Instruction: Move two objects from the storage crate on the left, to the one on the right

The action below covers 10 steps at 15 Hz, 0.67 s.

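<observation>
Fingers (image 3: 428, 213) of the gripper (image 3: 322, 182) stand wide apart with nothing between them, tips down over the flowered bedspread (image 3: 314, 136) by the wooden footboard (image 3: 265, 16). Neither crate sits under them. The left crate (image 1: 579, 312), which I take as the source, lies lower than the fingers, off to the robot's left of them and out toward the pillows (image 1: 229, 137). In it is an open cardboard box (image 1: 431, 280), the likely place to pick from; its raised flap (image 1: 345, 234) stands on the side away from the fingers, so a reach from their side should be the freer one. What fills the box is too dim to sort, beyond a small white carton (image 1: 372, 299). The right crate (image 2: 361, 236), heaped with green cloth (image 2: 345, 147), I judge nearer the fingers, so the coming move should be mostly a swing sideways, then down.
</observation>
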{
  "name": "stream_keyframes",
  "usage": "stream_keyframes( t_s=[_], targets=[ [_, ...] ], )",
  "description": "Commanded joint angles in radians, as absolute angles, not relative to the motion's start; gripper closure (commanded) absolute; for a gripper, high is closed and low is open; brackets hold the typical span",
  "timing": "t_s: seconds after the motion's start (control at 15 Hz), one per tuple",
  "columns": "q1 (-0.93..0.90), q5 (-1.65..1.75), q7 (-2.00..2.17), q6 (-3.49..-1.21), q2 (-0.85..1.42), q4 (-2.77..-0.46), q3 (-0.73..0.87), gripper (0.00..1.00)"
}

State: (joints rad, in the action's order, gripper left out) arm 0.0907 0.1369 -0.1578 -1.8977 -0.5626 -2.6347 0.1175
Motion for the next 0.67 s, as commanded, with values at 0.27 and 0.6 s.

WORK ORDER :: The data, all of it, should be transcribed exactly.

RESPONSE TO THE EXERCISE ::
Instruction: Move two objects from the storage crate on the left, to the one on the right

The action below covers 10 steps at 15 Hz, 0.67 s.

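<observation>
Fingers (image 3: 428, 213) of the gripper (image 3: 322, 182) stand wide apart with nothing between them, tips down over the flowered bedspread (image 3: 314, 136) by the wooden footboard (image 3: 265, 16). Neither crate sits under them. The left crate (image 1: 579, 312), which I take as the source, lies lower than the fingers, off to the robot's left of them and out toward the pillows (image 1: 229, 137). In it is an open cardboard box (image 1: 431, 280), the likely place to pick from; its raised flap (image 1: 345, 234) stands on the side away from the fingers, so a reach from their side should be the freer one. What fills the box is too dim to sort, beyond a small white carton (image 1: 372, 299). The right crate (image 2: 361, 236), heaped with green cloth (image 2: 345, 147), I judge nearer the fingers, so the coming move should be mostly a swing sideways, then down.
</observation>
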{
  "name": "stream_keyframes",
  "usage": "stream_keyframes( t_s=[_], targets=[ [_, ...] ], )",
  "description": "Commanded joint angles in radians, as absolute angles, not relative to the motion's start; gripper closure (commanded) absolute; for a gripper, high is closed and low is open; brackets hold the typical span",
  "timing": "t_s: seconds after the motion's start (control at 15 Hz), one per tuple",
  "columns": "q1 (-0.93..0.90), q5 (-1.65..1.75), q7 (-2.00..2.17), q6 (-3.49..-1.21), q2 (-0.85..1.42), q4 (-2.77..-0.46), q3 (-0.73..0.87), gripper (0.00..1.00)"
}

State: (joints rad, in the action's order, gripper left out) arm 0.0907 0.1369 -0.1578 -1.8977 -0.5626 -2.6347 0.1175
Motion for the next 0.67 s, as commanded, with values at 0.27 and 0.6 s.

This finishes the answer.